WHAT TO WORK ON: Please print exactly the lines below, from the start of the material up to and including the line with "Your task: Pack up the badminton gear", but none of the pictures.
** DATA BELOW follows **
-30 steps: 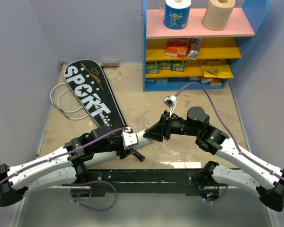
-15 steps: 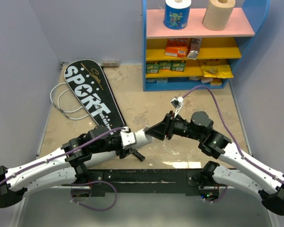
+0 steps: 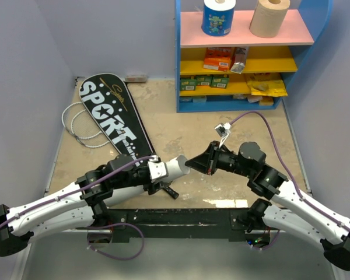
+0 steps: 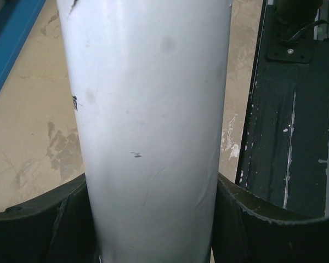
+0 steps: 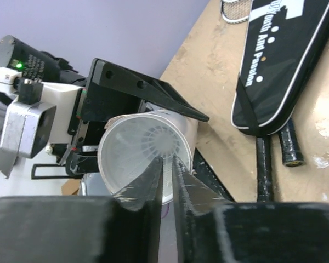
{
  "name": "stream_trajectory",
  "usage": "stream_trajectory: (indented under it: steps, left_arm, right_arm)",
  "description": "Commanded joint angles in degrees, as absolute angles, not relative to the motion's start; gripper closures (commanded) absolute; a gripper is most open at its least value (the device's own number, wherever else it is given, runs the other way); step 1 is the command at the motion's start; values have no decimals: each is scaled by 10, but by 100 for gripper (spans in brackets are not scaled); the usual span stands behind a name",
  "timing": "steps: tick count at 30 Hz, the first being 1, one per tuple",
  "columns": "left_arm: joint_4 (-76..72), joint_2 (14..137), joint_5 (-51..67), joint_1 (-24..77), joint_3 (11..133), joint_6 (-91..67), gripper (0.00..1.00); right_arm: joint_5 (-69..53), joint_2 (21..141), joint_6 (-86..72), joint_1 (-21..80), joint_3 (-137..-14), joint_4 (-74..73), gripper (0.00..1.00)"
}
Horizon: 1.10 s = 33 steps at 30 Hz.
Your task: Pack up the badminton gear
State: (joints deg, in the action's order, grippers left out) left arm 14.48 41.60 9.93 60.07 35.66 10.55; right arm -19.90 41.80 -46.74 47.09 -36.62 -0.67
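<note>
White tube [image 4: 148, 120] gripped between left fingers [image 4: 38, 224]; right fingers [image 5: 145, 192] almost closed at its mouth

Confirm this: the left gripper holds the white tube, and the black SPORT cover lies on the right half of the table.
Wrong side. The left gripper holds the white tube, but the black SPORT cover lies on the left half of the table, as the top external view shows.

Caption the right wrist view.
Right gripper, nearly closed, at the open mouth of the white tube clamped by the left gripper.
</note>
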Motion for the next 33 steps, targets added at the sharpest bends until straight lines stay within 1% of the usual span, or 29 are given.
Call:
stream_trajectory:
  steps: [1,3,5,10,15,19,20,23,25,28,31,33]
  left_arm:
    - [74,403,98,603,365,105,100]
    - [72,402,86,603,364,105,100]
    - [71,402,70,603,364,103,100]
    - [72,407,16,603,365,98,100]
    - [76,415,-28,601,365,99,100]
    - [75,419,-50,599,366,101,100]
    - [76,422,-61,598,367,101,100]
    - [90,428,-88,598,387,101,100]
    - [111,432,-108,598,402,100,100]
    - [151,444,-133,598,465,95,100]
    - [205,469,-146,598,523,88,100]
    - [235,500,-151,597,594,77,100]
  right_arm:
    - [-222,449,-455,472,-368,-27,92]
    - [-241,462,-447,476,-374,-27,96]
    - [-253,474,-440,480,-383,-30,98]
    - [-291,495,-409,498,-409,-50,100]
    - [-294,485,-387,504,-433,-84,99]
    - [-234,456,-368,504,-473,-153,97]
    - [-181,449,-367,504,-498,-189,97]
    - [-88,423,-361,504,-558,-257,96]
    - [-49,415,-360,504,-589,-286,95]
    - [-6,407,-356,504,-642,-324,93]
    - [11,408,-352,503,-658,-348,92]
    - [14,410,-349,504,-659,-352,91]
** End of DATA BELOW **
SOLVED EXERCISE:
-30 steps: 
-15 steps: 
+0 steps: 
+0 steps: 
+0 steps: 
{
  "name": "stream_trajectory",
  "usage": "stream_trajectory: (indented under it: steps, left_arm, right_arm)",
  "description": "Commanded joint angles in degrees, as absolute angles, not relative to the motion's start; gripper closures (commanded) absolute; a gripper is most open at its least value (the device's own number, wherever else it is given, runs the other way); step 1 is the command at the motion's start; values have no decimals: each is scaled by 10, but by 100 for gripper (spans in brackets are not scaled); the usual span stands behind a name",
  "timing": "steps: tick count at 30 Hz, the first being 1, one per tuple",
  "columns": "left_arm: joint_4 (-76..72), joint_2 (14..137), joint_5 (-51..67), joint_1 (-24..77), joint_3 (11..133), joint_6 (-91..67), gripper (0.00..1.00); right_arm: joint_5 (-69..53), joint_2 (21..141), joint_6 (-86..72), joint_1 (-21..80), joint_3 (-137..-14), joint_4 (-74..73), gripper (0.00..1.00)"
}
Horizon: 1.10 s = 33 steps at 30 Hz.
Your task: Pack up the badminton gear

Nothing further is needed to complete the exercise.